One month ago, anyone who entered Fiterman Hall had to don hazmat gear. A month from now, the demolition of the building will be underway.
But last Thursday, in the narrow window between cleaning the building and demolishing it, the project managers led a tour of the empty structure. A former Borough of Manhattan Community College classroom building, the 15-story Fiterman Hall was heavily damaged on 9/11 by the collapse of 7 World Trade Center.
Fiterman Hall is scheduled to begin coming down in the first week of July and contractors expect the building to be gone by October.

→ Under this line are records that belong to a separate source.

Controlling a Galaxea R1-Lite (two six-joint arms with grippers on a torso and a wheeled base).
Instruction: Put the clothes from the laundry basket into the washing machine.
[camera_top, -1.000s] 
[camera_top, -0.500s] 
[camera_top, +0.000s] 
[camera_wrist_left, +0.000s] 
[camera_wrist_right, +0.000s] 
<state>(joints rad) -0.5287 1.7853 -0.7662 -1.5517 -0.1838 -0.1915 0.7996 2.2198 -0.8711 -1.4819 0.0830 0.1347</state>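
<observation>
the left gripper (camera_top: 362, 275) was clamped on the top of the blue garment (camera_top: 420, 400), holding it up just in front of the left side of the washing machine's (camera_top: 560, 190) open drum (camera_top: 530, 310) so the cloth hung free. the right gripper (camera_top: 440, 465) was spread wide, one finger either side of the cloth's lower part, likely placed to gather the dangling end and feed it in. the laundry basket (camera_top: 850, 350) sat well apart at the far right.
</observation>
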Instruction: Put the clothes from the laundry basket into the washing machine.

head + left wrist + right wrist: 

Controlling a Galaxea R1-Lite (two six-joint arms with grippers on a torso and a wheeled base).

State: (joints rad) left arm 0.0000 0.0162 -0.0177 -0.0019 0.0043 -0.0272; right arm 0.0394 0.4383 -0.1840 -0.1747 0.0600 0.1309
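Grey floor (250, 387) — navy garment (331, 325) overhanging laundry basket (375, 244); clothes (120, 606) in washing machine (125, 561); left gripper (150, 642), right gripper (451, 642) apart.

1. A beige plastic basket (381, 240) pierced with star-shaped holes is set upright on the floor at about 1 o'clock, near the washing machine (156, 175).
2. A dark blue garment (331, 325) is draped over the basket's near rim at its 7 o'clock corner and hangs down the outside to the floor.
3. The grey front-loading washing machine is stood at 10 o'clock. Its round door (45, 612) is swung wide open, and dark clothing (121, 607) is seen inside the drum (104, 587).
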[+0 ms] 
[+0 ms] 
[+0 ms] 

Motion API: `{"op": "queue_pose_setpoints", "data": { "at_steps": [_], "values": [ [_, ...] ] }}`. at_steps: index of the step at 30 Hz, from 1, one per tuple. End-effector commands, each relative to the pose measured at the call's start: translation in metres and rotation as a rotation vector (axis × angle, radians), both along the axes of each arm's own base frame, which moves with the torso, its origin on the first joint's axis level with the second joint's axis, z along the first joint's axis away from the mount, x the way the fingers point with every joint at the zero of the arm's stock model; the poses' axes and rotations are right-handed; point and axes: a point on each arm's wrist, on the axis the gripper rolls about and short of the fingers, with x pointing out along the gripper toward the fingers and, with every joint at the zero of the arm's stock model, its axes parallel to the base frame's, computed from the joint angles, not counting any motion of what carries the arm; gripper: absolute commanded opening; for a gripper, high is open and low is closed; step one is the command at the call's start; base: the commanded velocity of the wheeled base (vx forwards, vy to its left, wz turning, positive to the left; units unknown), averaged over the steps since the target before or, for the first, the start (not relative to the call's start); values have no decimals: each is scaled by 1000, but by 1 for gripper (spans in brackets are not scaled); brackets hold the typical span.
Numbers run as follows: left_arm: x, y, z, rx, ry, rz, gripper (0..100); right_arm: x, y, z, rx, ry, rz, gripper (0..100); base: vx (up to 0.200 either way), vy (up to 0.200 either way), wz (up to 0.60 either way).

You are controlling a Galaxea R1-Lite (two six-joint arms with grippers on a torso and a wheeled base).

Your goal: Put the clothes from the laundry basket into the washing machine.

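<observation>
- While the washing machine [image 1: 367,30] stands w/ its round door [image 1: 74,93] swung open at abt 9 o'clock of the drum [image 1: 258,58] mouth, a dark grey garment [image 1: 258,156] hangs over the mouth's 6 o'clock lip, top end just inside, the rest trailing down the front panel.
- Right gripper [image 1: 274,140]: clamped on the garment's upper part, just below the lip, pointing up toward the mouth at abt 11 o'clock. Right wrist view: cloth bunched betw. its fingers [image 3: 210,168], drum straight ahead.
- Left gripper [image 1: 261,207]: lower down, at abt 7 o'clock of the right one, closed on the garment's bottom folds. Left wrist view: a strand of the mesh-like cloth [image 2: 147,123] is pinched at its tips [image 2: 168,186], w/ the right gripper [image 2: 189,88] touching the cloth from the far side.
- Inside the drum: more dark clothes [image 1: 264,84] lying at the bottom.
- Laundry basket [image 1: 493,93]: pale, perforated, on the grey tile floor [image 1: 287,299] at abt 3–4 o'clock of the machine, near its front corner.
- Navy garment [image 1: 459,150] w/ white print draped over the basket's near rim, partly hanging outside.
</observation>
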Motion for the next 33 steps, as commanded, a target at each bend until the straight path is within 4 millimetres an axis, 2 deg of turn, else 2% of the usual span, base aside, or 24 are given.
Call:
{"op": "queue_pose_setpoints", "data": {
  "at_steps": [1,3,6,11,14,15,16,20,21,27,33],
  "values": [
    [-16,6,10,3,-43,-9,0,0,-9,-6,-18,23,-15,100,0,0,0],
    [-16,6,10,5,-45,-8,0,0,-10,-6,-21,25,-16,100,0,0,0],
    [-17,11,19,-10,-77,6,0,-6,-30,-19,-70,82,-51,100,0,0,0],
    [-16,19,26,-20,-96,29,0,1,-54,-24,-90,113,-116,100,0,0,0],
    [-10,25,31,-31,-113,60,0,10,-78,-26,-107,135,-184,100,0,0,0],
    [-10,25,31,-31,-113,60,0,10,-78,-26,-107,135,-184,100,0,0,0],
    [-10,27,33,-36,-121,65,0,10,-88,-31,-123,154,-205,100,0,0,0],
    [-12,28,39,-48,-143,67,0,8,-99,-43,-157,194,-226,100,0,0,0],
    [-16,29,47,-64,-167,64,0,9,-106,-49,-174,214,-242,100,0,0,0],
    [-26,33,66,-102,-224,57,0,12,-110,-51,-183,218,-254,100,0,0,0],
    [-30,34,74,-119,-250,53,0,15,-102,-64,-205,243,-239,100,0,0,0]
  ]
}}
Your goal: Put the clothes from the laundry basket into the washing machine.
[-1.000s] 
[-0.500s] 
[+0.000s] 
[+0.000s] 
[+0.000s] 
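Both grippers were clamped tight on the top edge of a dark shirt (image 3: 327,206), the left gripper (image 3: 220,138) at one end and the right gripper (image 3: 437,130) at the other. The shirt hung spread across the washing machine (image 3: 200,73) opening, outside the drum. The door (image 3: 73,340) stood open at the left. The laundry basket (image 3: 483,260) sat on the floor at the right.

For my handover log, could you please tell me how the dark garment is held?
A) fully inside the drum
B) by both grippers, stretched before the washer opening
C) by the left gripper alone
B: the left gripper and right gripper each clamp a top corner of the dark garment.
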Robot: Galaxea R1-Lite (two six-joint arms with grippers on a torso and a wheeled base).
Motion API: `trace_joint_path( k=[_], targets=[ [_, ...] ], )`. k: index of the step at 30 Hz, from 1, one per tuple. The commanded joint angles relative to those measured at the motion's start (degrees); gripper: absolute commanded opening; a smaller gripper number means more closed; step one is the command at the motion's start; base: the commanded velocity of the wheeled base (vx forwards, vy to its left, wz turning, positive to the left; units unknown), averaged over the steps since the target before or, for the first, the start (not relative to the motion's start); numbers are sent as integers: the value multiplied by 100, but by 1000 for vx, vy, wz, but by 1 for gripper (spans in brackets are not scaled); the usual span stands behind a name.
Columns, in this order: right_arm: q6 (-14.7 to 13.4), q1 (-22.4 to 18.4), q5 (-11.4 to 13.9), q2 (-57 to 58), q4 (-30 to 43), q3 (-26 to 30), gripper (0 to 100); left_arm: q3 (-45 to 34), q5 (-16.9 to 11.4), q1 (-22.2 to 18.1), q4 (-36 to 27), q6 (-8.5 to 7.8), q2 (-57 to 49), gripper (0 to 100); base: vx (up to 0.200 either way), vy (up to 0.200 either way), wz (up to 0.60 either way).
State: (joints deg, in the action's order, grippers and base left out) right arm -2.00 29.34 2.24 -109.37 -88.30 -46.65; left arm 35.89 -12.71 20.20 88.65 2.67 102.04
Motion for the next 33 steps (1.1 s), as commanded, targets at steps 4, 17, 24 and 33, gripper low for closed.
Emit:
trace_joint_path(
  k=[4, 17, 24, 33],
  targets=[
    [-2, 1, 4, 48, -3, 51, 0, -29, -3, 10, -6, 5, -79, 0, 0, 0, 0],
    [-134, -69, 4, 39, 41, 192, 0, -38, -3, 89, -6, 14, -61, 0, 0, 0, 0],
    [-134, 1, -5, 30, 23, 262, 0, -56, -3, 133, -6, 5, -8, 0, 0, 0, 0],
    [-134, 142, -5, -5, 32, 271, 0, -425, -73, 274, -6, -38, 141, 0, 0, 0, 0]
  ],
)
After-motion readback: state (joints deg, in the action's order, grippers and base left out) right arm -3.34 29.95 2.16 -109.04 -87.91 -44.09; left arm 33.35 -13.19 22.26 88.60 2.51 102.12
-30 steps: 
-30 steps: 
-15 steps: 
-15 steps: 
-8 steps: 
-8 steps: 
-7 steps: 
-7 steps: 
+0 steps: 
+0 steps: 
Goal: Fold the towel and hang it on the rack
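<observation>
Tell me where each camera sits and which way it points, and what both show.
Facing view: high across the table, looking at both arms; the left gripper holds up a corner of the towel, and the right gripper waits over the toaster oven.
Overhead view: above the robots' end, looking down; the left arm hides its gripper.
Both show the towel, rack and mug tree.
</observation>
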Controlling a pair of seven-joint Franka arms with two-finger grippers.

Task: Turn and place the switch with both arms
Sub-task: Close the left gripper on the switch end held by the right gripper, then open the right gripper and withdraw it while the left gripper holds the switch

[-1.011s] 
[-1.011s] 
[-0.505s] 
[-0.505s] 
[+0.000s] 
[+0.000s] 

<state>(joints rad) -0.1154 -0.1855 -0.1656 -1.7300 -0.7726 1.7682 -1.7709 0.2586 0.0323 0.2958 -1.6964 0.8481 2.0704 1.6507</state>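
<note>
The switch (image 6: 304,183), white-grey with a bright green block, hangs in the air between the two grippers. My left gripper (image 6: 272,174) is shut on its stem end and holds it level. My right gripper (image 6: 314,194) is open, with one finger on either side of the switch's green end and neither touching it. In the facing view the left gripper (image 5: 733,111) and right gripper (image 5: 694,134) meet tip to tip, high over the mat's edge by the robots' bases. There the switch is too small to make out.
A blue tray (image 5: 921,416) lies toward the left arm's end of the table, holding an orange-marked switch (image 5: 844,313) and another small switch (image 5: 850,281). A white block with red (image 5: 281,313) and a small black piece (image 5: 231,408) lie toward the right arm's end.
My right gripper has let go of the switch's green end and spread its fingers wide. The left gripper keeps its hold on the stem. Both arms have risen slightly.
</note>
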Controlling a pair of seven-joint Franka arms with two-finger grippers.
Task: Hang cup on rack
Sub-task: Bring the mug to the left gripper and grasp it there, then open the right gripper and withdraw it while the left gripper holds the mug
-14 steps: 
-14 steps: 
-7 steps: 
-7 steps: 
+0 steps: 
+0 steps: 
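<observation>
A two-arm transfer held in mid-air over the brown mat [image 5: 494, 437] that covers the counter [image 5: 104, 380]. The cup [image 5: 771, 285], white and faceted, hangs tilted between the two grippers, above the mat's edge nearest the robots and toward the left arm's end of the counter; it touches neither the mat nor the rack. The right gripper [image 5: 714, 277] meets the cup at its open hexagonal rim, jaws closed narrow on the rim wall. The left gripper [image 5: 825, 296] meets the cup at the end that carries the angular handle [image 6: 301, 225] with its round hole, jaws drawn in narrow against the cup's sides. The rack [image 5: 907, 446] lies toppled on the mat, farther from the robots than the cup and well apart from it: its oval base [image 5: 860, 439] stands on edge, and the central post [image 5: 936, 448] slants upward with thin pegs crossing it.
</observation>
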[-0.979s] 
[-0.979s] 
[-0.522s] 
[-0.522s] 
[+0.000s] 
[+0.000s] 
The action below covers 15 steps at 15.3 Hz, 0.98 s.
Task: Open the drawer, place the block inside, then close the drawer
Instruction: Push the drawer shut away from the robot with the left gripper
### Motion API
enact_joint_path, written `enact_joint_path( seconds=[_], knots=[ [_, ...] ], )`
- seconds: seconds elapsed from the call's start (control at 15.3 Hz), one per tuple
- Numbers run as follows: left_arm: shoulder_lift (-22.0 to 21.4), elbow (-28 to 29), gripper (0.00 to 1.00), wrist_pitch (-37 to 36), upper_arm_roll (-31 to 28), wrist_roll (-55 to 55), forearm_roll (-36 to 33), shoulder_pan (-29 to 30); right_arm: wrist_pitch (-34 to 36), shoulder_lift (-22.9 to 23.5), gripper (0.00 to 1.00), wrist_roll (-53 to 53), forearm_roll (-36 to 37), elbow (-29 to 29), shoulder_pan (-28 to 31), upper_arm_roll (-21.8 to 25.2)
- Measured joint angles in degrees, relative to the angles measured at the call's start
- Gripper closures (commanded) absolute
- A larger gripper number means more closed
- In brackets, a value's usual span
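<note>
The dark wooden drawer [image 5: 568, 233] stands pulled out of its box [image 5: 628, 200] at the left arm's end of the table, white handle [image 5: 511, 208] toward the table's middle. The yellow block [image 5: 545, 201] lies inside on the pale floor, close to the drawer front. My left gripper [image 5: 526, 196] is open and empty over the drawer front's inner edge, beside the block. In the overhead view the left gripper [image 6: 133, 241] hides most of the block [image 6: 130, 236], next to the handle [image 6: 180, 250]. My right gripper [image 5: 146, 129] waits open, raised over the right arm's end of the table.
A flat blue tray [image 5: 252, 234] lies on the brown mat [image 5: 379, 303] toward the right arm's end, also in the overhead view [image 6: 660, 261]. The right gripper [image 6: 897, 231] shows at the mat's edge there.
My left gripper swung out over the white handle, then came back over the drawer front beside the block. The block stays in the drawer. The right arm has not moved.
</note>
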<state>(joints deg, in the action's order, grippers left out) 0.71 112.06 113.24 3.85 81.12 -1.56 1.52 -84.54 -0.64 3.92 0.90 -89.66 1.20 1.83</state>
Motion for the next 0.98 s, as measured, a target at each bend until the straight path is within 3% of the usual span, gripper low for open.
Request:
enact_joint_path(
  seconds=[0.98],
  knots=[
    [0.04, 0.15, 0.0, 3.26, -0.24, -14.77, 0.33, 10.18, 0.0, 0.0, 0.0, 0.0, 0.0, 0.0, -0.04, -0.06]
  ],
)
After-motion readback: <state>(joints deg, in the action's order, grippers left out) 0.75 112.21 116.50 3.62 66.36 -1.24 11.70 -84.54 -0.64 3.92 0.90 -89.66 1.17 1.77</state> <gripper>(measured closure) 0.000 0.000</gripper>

Evidence of the building’s former life is all but gone now, with little remaining but concrete floor plates, exposed columns and dangling light bulbs. Fences enclosed in netting mark off debris chutes, and a rebuilt fire stairwell cuts through the empty floors. On the south side of the building, termed the “gash area,” twisted steel and crumbled concrete show the impact 7 W.T.C. had when it tore off part of Fiterman Hall’s facade.
The collapse of 7 W.T.C. literally rocked the building, said Benn Lewis, vice president of Airtek Environmental Corp., the project’s environmental consultant. Many of the steel connectors that joined the building’s beams buckled under the pressure, and it would have cost more money to repair the building than to take it down, Lewis said.
Looking out over the gash area onto the park in front of 7 W.T.C., Lewis said the sprawling view will be similar to the one from the double-height lounges Pei Cobb Freed designed for the new building, which will open in 2012.
Assembly Speaker Sheldon Silver, who organized the tour for his Fiterman Hall community advisory council, said he was impressed by the progress.